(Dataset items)
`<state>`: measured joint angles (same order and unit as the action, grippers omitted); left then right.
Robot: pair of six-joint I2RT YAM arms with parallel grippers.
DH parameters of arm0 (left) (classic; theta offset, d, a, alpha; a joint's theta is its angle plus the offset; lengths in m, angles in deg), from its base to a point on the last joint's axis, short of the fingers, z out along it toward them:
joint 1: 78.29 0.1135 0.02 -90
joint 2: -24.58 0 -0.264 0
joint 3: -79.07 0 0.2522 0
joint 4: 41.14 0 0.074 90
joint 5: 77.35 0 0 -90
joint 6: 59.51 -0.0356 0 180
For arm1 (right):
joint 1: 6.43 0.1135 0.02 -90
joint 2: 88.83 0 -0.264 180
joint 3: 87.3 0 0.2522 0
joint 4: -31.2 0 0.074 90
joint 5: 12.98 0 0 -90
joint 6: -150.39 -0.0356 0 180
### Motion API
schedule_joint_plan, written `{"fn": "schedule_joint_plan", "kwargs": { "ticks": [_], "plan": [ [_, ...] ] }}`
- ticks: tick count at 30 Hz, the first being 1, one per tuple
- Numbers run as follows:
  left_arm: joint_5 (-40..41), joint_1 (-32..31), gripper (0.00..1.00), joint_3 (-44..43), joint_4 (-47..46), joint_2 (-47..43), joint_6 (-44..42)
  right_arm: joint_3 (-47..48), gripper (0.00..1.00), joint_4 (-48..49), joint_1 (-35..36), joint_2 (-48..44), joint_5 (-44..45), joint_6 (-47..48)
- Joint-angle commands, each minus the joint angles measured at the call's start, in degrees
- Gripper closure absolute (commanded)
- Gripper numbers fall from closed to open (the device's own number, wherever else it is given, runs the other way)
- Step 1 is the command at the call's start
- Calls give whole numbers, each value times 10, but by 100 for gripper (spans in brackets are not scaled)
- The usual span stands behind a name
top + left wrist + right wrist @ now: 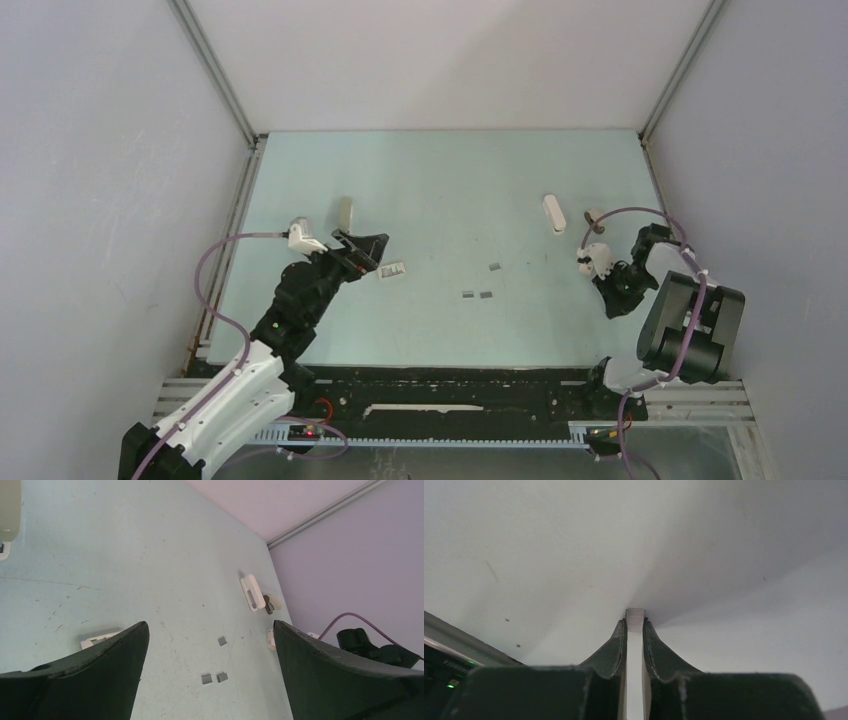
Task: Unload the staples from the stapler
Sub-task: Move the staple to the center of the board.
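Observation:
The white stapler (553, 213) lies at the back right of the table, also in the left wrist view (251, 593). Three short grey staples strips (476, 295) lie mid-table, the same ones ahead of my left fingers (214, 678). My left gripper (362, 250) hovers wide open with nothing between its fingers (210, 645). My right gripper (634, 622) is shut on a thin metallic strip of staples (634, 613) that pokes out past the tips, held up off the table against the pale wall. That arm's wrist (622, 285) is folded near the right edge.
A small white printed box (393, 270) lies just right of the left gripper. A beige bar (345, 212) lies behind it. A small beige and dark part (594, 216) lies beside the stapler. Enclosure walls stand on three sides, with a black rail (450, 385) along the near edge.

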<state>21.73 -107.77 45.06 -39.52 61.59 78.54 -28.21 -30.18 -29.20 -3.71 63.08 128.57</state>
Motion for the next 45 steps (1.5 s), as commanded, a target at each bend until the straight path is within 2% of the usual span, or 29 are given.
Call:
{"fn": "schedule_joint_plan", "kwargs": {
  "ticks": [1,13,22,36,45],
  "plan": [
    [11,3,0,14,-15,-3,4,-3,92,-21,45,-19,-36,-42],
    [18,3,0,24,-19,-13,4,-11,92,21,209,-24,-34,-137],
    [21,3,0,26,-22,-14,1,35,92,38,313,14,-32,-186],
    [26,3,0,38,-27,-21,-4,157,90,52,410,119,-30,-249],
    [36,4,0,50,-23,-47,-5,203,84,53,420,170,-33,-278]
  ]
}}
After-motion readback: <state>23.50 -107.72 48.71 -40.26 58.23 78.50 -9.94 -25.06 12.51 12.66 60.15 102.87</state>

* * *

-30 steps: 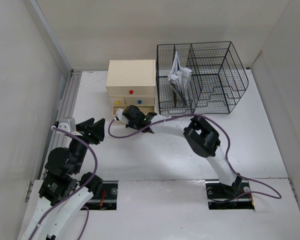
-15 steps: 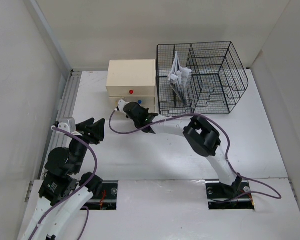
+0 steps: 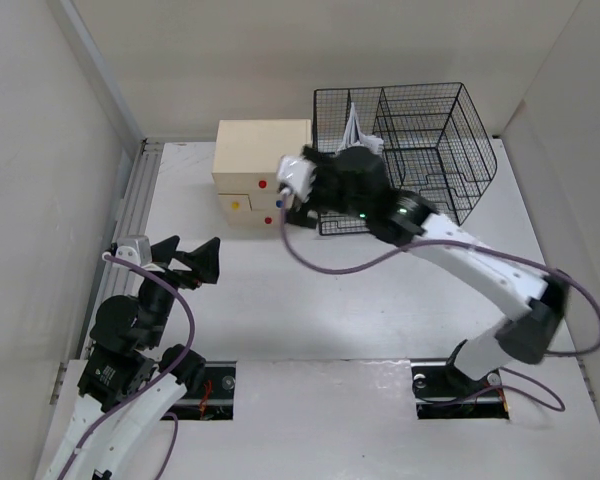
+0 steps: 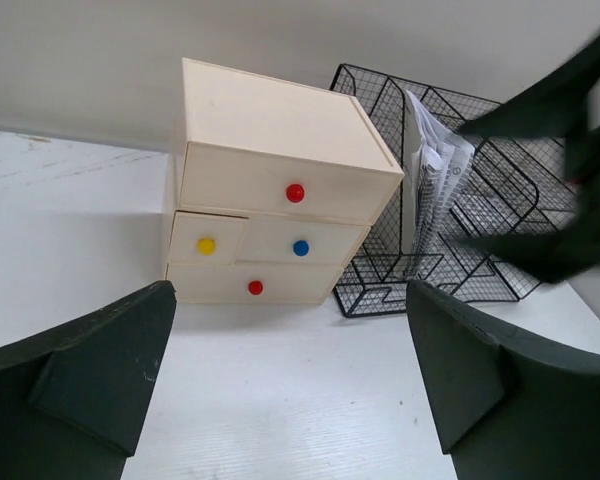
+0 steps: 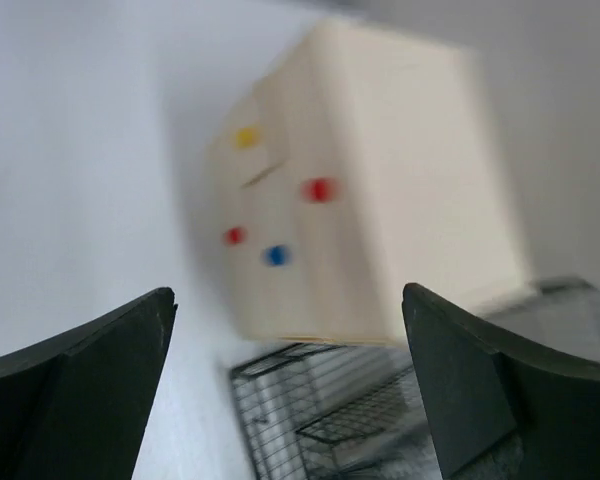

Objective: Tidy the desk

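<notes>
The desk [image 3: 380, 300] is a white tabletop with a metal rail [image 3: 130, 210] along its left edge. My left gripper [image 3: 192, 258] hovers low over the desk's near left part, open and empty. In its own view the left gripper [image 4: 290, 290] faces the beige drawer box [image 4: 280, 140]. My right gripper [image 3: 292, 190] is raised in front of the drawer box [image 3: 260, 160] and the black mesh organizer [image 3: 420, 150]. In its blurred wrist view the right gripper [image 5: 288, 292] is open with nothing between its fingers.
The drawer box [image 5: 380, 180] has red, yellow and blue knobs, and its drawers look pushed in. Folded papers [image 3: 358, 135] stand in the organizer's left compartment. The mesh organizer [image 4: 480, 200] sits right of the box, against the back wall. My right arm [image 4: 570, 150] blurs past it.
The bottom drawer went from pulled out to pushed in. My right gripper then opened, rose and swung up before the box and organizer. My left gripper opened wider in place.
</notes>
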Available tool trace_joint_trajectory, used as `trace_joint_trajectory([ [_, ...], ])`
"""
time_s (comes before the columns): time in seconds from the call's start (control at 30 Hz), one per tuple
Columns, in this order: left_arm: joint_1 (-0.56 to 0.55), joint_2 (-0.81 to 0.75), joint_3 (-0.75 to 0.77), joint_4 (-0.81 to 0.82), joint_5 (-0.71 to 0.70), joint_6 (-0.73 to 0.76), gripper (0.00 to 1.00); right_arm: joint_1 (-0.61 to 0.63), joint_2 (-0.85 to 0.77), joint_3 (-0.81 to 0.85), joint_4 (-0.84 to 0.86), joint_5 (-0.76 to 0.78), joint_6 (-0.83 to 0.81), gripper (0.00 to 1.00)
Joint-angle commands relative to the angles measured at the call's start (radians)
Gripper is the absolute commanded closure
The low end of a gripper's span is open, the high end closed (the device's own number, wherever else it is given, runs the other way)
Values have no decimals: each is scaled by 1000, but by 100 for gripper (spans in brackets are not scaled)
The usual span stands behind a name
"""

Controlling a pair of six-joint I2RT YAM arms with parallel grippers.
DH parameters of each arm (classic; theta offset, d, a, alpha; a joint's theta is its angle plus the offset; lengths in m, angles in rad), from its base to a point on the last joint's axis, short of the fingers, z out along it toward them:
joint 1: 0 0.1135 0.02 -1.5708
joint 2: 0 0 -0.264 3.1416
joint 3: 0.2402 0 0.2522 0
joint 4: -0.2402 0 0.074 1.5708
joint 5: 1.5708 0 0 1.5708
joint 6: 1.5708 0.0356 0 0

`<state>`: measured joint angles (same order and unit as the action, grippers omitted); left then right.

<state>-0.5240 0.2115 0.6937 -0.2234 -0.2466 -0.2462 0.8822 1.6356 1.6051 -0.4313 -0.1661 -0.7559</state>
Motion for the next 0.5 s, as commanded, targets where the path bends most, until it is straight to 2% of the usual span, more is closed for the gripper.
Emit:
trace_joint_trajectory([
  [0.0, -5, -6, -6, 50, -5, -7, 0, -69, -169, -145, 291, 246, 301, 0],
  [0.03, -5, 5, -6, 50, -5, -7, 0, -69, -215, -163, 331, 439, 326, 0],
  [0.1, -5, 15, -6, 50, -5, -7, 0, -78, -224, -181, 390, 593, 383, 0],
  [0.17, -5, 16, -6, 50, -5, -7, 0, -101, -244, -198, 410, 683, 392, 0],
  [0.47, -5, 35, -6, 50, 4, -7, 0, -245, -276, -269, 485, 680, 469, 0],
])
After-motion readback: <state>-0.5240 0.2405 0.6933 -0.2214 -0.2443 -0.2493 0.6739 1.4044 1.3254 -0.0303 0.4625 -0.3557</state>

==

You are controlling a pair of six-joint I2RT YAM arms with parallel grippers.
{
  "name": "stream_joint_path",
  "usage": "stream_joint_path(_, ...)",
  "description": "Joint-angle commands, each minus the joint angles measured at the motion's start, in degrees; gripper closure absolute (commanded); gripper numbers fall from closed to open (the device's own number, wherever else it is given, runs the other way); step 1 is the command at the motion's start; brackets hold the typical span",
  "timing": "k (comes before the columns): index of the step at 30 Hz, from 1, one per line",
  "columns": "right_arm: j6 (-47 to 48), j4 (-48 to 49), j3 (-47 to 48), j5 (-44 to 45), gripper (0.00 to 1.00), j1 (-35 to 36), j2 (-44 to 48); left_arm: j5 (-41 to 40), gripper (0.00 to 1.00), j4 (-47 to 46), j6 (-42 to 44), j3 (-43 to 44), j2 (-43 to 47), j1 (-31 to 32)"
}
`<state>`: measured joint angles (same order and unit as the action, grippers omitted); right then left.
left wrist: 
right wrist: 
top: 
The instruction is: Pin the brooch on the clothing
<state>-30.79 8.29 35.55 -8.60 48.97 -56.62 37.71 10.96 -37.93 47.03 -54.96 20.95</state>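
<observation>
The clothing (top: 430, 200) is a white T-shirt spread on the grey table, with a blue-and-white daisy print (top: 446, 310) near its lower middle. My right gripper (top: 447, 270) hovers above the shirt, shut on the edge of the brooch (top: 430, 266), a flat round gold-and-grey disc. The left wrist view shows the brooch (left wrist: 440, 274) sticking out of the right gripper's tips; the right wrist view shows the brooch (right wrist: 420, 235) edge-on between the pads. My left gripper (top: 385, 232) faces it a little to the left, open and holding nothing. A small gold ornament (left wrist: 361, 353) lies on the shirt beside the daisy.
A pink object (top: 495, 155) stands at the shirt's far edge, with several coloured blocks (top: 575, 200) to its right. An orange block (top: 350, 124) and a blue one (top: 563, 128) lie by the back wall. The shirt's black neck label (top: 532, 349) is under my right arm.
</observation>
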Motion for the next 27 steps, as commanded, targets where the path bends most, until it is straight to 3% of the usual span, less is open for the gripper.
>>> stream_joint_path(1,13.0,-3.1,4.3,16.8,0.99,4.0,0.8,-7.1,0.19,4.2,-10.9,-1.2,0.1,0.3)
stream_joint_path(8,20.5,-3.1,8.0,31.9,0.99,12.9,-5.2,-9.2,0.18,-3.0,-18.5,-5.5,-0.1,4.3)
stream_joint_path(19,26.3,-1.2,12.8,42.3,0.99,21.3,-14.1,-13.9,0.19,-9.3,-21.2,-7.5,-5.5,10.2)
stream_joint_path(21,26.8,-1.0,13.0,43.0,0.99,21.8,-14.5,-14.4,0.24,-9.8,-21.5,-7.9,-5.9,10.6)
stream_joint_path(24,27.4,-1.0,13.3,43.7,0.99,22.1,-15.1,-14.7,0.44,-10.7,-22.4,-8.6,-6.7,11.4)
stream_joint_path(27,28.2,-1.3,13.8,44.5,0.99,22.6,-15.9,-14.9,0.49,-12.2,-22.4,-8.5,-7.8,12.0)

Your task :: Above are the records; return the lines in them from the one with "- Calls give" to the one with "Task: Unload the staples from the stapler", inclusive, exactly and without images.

Output for this task ::
- Calls give whole numbers, each value times 10, but by 100 for gripper (spans in brackets are not scaled)
- The usual span stands behind a name
top + left wrist + right wrist @ now: 
Task: Unload the staples from the stapler

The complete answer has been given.